Begitupun batas seseorang termasuk orang fakir. Hanafi menyatakan orang fakir adalah pemilik harta yang kurang dari nishab, walaupun bekerja dan dalam keadaan sehat. Madzhab lain menyandarkan kriteria fakir pada kebutuhan bukan kepemilikan harta.
Orang Miskin
Secara sederhana, orang miskin adalah golongan yang tingkat ekonominya berada jauh lebih rendah dari keadaan golongan orang fakir. Tetapi fungsi zakat, baik untuk fakir atau miskin, bertujuan memenuhi kebutuhan-kebutuhan yang mendesak dan memberatkan ekonomi kehidupannya.
Petugas ‘Amil Zakat
Semua sepakat bahwa para petugas yang mengelola perzakatan berhak mendapatkan zakat.
Golongan Muallaf
Tujuan zakat terhadap golongan ini untuk membujuk hati seseorang yang telah Islam atau non Islam dengan syarat pemberian itu mendatangkan kebaikan bagi masyarakat Muslim. Kategori lain golongan muallaf adalah orang-orang yang dinilai memiliki keyakinan yang lemah dan ragu pada ajaran Islam.
Golongan Riqab
Riqab artinya orang-orang yang melakukan pemerdekaan budak-budak. Dikenal juga istilah Ruqab, artinya upaya seseorang yang membeli budak dengan harta zakat untuk dimerdekakan. Inilah peran Islam dalam menghapus perbudakan antar manusia.
Golongan Gharimun
Golongan orang-orang yang memiliki hutang yang digunakan untuk kebaikan, bukan maksiat dan tidak melanggar ketentuan Islam. Zakat diberikan agar bisa meringankan beban mereka, bahkan sebaiknya untuk membebaskan mereka dari tuntutan hutang.
Golongan Fisabilillah
Orang-orang yang bekerja untuk membela agama Islam.
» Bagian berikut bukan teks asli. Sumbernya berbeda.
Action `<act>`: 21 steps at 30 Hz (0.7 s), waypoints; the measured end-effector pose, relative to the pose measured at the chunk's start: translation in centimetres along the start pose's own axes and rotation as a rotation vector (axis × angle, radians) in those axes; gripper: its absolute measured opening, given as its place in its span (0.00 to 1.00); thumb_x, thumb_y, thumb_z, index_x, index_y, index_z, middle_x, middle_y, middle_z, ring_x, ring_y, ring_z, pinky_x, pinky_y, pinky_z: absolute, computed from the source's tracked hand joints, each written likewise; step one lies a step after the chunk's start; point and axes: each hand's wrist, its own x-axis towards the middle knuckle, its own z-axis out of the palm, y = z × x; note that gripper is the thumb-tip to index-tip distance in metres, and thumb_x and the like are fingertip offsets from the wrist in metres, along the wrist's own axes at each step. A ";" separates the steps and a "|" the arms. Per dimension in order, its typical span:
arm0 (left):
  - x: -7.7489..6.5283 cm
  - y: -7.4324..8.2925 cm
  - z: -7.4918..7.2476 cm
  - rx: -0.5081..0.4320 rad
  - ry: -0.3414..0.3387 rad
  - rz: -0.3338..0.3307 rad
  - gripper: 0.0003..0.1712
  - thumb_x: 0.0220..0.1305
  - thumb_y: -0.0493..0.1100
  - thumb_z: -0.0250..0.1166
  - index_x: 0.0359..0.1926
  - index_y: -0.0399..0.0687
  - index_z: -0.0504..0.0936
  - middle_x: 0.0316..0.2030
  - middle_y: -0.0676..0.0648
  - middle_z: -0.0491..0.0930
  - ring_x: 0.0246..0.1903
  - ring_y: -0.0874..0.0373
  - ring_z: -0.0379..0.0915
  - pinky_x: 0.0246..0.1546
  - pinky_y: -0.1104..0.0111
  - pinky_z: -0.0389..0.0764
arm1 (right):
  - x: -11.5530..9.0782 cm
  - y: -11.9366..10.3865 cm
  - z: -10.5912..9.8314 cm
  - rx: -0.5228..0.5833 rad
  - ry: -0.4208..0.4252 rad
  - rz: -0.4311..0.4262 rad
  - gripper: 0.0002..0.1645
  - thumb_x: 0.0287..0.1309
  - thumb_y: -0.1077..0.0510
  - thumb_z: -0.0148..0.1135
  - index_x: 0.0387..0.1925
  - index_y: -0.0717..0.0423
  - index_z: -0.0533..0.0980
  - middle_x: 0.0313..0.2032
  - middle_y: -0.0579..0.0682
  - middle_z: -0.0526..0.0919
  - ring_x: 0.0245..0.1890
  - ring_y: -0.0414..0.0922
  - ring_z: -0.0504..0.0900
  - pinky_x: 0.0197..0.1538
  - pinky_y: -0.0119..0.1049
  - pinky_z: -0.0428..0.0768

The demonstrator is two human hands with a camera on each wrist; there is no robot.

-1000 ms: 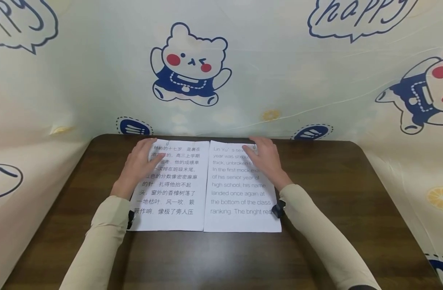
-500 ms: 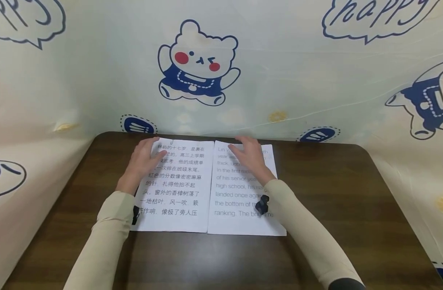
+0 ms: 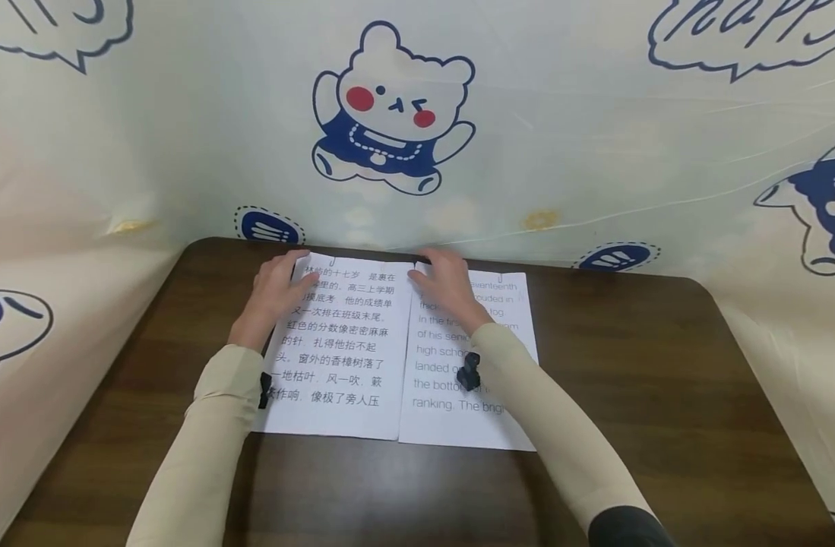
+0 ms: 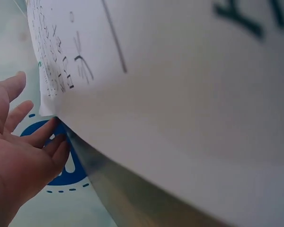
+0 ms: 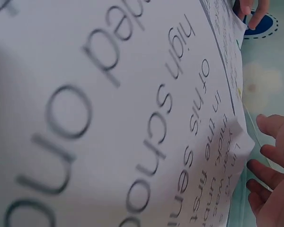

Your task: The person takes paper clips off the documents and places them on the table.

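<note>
fingers [image 3: 291, 261] near tops of two pages [image 3: 336, 351]

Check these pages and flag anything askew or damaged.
One small oddity: the English page looks bent at its top left corner, beside the right hand, where the right wrist view shows it kinked rather than flat. No tear or spill shows.

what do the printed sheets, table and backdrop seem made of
Printed sheets: matte white paper, thin, one corner bending. Table: wood or wood-look laminate, streaky brown grain, soft sheen. Backdrop: perhaps plastic film or fabric, judging by creases.
</note>
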 end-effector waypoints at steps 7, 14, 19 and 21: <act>0.2 -0.2 0.0 -0.008 0.008 0.020 0.30 0.69 0.51 0.56 0.68 0.47 0.64 0.71 0.36 0.56 0.70 0.37 0.46 0.68 0.41 0.48 | 1.0 -0.6 1.1 -0.142 -0.064 -0.038 0.33 0.59 0.44 0.62 0.65 0.46 0.68 0.63 0.47 0.73 0.68 0.50 0.63 0.72 0.47 0.57; 0.3 -0.5 -0.3 -0.035 -0.016 0.000 0.28 0.69 0.50 0.55 0.65 0.42 0.68 0.70 0.34 0.55 0.69 0.35 0.49 0.68 0.39 0.52 | 1.3 -1.1 1.6 -0.172 -0.078 -0.060 0.31 0.58 0.47 0.64 0.63 0.46 0.69 0.63 0.48 0.73 0.68 0.50 0.62 0.72 0.48 0.56; 0.2 -0.3 -0.7 -0.079 -0.026 -0.019 0.29 0.69 0.46 0.56 0.67 0.42 0.65 0.71 0.34 0.54 0.64 0.37 0.55 0.68 0.42 0.57 | 1.2 -1.7 1.7 -0.144 -0.071 -0.094 0.26 0.59 0.51 0.63 0.60 0.46 0.72 0.59 0.48 0.75 0.65 0.48 0.64 0.70 0.45 0.57; 0.2 -0.2 -0.8 -0.101 -0.023 -0.019 0.28 0.69 0.43 0.56 0.67 0.43 0.64 0.70 0.35 0.55 0.61 0.38 0.58 0.67 0.44 0.60 | 1.1 -1.8 1.7 -0.130 -0.065 -0.106 0.22 0.60 0.52 0.63 0.56 0.46 0.74 0.56 0.47 0.76 0.64 0.47 0.64 0.70 0.45 0.57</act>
Madzhab Imamiyah lebih luas mendefinisikan golongan ini. Yaitu semua Muslim yang bekerja untuk kemaslahatan umum masyarakat Muslim.
Golongan Ibnu Sabil
Orang asing yang sudah kehabisan harta dalam perjalanannya ke tempat lain. Zakat difungsikan untuk membantu ibnu sabil agar bisa kembali ke tempat tinggalnya.
Pusat pungutan zakat, dengan berbagai nama lembaganya, diharuskan benar-benar memahami semua hal yang terkait dengan zakat dan shadaqah. Karena zakat telah ditentukan oleh ajaran Islam dan semua hal yang berkaitan dengannya harus merujuk kepada Al-Quran dan As-Sunnah.
Mari tunaikan kewajiban dan selamatkan harta kita dengan zakat dan shadaqah. Ayo menjadi manusia produktif dengan berzakat!